Марки. Филателистическая повесть. Книга 2 (Турьянский) - страница 20

Невольно нам пришлось залюбоваться, как скоро и легко генерал орудовал пером. Ведь Май-Маевский совершенно не держался на ногах. Отблески мысли гуляли по его заплывшему жиром лицу, озаряя его улыбкой или, наоборот, заставляя хмурить брови. Мне бы такую скорость письма. Я и на трезвую-то голову еле ворочаюсь. Без сомнения, именно такие люди командуют на фронте армиями. Я спросил Александра Степановича, закрывая за Май-Маевским дверь: — Почему вы поначалу отказались, а потом решились взяться за это дело?

Говорил я вполголоса.

— Что оставалось делать? — ответил Попов. — Если ни тюрьма, ни ссылка не способны изменить людей вроде Май-Маевского, так попытаемся воздействовать на них данными ими самими письменными обязательствами. Патриотизм и долг они понимают по-своему. В награду, если распутаем дело, получим развалившуюся террористическую группу. Чем не благородная цель? И ещё — у меня есть личный мотив. Когда мы доберёмся до истины, я непременно расскажу вам о нём.

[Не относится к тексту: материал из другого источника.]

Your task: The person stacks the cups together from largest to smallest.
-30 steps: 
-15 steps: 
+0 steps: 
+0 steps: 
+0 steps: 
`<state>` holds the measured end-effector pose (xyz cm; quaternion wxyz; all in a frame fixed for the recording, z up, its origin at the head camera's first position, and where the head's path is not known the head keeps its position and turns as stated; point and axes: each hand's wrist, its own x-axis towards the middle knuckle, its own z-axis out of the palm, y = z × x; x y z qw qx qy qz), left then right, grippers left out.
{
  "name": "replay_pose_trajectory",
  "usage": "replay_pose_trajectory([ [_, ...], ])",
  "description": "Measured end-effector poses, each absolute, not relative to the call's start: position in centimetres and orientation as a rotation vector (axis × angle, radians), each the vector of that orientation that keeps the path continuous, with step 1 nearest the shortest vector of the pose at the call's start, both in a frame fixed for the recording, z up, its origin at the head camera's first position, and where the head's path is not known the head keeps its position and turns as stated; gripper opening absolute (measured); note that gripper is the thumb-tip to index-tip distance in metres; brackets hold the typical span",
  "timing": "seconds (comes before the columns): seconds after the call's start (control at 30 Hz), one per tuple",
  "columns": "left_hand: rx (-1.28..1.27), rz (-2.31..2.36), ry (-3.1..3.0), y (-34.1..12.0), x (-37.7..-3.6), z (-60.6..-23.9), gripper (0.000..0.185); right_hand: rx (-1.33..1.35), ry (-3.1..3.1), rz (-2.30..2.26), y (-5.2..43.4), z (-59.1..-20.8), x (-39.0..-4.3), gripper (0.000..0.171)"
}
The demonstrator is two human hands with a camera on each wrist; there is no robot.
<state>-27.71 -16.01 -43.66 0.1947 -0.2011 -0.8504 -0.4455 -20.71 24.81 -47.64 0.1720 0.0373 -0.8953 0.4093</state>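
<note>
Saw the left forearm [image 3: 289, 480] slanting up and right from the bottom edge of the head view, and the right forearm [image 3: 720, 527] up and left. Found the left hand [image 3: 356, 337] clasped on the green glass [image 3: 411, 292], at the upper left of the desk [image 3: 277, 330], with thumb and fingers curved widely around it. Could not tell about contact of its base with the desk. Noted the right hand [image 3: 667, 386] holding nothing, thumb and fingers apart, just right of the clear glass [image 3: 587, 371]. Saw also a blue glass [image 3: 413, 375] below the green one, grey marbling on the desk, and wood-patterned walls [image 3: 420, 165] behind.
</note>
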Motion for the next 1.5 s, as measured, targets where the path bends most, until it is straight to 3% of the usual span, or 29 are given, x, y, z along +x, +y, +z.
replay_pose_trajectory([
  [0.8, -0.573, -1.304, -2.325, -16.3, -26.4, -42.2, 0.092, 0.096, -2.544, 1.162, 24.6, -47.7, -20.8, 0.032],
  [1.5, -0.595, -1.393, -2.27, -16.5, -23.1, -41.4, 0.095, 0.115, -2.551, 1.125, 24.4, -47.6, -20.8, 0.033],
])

— Всё же, вы слишком уж несправедливы к генералу. Он романтик, борец за идею, а вы про него — «банда».

Попов посмотрел на меня с укором.

— Вам как литератору, Буревестник, должно быть известно: группа мужчин, находящаяся без определённых занятий долгое время в одном месте, социально опасна.

— Вы слишком категоричны.

— Допустим. Вариант героев книги «Трое в лодке, не считая собаки» — самый невинный. Наши генералы ещё и привыкли командовать. Не забывайте, они царские генералы, для них солдаты — люди низкого сословия.

Меня всегда удивляет, как столь замечательный учёный-электротехник видит и социальную сторону жизни. Я захотел было пожать руку моего верного друга и потянул свою. Но вместо ответного прикосновения кожи ощутил у себя на ладони круглый картон. Я поднял поближе к глазам кружочек с иероглифами, пытаясь его разглядеть. На картонке приклеена была марка. Тонкой кистью нарисовано было рулевое колесо корабля, испещрённое изящными нитками иероглифических знаков. Никаких других объяснений увиденному, кроме того, что колесо нарисовал моряк, я не мог дать.

— Что он означает, этот штурвал парусника? — спросил я, ни к кому не обращаясь, и услышал в ответ голос Попова: — Счастье.

— Как вы сказали? Счастье?

— Так, по крайней мере, утверждает господин Май-Маевский.

— Вы знаете, — проговорил я медленно, напрягая лоб, — вы знаете, я читал в одном романе про клуб самоубийц. Похоже, неправда ли?

В ответ Попов лишь покачал головой.

— Маловероятно.

Наконец, генерал отдал бумагу Попову, распрощался, поклонился и вышел, чуть не налетев на косяк.